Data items
____________________

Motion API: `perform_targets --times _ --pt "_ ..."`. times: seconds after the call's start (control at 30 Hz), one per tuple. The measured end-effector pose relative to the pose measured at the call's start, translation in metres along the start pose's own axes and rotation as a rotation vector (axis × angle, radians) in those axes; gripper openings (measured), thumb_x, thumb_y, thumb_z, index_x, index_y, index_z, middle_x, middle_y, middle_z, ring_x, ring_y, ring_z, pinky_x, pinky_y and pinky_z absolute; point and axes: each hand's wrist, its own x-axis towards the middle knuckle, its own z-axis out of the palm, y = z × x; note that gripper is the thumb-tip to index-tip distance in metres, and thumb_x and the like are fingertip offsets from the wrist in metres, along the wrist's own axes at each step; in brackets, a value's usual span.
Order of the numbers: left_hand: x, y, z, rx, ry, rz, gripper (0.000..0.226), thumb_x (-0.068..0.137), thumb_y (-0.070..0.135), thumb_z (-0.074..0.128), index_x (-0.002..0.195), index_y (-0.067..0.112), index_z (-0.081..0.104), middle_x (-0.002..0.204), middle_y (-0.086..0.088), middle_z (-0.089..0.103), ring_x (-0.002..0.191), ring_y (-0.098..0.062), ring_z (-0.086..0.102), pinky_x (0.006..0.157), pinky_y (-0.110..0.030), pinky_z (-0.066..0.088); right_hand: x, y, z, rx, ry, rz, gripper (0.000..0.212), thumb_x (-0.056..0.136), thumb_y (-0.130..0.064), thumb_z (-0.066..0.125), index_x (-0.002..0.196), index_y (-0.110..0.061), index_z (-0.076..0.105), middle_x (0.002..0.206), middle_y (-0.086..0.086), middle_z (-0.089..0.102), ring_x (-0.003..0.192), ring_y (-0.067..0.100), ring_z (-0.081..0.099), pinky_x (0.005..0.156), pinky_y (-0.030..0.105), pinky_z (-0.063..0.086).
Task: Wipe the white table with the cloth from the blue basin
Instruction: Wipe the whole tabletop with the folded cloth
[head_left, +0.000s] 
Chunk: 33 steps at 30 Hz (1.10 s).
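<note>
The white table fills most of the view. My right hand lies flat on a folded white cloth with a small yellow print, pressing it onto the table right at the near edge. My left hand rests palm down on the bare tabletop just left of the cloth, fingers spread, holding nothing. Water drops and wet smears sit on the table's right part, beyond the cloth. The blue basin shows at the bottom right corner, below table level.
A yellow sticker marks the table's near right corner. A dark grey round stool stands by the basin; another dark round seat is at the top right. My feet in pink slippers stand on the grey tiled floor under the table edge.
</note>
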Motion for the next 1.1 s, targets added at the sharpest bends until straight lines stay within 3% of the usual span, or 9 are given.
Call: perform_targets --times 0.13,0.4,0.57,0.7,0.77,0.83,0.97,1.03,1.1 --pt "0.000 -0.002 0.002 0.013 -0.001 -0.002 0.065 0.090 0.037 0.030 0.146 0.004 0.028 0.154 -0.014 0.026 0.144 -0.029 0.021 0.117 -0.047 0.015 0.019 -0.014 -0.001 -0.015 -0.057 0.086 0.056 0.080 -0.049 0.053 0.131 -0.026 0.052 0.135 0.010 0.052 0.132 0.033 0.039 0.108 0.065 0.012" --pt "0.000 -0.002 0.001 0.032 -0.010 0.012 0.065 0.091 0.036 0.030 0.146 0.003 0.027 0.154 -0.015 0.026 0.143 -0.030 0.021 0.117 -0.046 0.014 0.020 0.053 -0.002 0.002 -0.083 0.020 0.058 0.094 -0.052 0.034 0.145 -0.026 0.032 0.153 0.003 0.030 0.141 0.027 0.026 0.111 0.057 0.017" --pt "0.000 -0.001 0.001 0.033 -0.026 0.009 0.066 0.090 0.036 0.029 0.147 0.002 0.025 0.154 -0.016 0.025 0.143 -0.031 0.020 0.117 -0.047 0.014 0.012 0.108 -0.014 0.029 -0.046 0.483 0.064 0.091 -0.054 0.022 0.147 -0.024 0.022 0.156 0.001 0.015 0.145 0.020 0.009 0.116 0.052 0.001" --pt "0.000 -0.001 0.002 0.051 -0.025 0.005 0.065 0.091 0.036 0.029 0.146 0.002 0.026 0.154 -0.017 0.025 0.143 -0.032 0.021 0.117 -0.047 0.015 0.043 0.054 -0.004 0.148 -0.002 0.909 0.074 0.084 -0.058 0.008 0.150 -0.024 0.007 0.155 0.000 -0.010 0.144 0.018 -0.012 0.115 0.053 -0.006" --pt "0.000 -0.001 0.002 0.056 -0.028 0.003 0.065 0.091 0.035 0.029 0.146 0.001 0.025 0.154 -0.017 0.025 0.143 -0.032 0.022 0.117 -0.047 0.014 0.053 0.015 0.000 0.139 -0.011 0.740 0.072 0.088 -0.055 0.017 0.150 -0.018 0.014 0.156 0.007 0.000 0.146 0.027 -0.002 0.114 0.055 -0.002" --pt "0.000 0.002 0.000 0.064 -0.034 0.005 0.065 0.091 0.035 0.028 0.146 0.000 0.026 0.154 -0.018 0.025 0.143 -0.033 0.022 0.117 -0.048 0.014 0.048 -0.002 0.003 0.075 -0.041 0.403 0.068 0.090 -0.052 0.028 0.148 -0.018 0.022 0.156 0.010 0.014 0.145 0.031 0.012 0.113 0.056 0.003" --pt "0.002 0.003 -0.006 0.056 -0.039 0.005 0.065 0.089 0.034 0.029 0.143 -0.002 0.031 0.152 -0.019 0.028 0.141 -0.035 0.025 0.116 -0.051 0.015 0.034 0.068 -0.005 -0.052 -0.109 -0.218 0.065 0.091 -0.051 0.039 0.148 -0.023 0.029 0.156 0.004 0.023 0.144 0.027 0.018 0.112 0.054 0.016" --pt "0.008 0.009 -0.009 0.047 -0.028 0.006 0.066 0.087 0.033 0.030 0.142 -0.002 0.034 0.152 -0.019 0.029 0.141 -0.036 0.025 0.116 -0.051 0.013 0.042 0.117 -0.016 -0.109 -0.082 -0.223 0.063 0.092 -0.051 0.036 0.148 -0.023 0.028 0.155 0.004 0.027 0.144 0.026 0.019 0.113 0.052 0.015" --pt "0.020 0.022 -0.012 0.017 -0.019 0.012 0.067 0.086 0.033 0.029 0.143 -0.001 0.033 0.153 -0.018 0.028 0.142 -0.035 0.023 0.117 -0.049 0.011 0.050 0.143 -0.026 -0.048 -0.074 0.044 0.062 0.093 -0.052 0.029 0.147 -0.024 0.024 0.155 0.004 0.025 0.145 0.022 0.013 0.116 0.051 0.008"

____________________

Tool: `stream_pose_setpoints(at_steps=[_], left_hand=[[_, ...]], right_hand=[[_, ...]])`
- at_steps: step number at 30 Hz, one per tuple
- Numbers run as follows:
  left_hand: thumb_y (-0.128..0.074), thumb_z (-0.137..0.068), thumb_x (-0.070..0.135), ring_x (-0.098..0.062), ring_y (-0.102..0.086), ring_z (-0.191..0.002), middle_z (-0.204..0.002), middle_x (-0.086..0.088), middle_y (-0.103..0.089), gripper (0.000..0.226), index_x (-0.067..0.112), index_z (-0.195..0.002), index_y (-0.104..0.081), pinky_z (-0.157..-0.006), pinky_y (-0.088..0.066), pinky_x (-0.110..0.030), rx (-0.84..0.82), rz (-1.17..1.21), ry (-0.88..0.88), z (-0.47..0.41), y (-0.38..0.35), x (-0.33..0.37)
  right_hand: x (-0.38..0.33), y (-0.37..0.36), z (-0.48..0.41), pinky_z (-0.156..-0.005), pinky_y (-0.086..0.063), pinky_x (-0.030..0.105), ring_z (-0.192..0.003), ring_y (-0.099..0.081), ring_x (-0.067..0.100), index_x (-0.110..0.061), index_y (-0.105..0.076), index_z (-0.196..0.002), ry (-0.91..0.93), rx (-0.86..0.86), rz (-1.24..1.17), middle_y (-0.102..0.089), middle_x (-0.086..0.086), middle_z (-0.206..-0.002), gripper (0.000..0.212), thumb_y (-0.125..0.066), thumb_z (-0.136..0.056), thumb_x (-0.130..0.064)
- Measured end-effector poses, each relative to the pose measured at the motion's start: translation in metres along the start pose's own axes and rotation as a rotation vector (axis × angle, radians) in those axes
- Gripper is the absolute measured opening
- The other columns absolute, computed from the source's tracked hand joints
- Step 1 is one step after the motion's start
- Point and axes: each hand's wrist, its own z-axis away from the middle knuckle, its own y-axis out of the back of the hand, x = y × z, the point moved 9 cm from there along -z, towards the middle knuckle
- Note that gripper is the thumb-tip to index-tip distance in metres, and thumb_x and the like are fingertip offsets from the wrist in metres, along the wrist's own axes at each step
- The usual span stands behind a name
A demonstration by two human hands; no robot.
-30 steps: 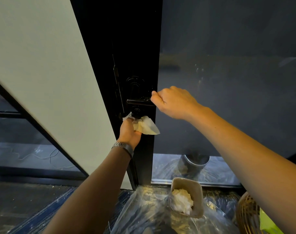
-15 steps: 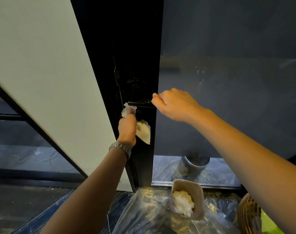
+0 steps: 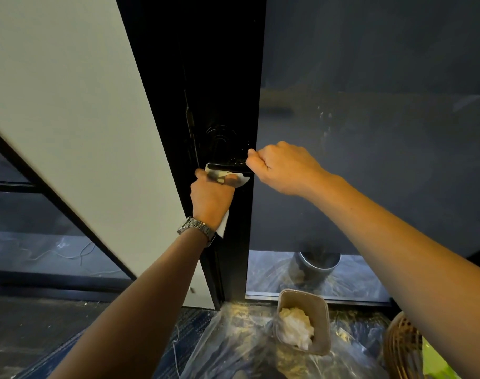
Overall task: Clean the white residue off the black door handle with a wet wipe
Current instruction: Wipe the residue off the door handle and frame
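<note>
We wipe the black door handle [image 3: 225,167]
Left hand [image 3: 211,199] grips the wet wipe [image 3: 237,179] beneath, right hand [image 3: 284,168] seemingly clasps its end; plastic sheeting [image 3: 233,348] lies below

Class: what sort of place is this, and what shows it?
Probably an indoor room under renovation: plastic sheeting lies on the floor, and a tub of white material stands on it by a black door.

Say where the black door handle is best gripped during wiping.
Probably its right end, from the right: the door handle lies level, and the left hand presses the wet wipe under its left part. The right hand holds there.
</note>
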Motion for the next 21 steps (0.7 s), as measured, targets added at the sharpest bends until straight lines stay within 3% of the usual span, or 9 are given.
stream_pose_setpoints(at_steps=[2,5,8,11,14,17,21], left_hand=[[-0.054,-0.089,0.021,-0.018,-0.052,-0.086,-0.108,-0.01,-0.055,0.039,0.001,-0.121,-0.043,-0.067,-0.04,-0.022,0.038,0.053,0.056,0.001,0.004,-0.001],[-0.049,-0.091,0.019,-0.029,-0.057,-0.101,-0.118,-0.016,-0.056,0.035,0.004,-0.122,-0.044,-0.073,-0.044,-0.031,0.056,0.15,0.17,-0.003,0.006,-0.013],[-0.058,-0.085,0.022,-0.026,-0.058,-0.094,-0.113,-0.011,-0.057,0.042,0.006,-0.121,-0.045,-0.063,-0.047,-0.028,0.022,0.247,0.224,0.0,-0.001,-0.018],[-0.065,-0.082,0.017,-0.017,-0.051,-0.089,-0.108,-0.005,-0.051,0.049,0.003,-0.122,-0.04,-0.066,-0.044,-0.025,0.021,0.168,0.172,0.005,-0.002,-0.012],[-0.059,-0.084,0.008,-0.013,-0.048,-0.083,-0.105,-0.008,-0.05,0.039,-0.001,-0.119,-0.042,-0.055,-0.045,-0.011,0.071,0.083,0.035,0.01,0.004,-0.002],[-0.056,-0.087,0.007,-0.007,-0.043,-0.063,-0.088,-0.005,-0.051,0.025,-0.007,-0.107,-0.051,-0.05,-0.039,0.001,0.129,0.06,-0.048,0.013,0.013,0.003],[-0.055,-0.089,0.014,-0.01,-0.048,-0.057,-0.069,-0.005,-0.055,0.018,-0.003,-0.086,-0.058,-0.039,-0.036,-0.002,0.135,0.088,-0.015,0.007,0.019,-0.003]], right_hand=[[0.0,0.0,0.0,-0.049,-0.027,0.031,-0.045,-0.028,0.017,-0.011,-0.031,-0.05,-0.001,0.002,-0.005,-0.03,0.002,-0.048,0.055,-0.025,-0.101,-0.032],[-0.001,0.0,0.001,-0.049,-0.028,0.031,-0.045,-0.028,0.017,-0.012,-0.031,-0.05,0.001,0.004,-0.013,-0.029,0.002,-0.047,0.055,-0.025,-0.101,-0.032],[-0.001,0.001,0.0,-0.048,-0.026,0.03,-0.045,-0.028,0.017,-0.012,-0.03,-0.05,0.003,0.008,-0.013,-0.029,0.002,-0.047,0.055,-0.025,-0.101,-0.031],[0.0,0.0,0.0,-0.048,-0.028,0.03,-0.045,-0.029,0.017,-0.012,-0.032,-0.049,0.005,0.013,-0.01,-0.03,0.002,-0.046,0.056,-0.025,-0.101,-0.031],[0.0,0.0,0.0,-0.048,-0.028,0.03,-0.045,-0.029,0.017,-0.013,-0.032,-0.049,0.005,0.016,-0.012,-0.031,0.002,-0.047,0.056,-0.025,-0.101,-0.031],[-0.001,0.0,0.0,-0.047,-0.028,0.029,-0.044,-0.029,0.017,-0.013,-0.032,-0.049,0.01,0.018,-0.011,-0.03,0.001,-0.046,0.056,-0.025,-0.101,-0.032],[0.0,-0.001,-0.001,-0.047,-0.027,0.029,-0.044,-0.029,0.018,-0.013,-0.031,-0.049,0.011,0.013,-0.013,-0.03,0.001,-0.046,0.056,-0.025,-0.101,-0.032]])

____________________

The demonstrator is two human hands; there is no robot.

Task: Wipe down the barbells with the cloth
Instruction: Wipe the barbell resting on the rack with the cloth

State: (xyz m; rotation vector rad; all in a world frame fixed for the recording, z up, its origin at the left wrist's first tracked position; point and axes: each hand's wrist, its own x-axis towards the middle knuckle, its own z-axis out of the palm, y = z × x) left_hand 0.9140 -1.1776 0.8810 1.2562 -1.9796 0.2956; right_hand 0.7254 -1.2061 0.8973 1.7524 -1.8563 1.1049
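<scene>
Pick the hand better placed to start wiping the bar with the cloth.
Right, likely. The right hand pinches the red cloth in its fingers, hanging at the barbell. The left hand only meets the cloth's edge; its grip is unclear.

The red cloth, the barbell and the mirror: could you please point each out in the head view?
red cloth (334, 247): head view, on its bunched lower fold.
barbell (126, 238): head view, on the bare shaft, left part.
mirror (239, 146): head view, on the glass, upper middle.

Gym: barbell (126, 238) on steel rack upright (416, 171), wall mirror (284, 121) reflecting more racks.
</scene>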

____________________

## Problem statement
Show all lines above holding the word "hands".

## Exercise solution
A demonstration by two human hands; no robot.
The demonstrator is two human hands; there is no robot.

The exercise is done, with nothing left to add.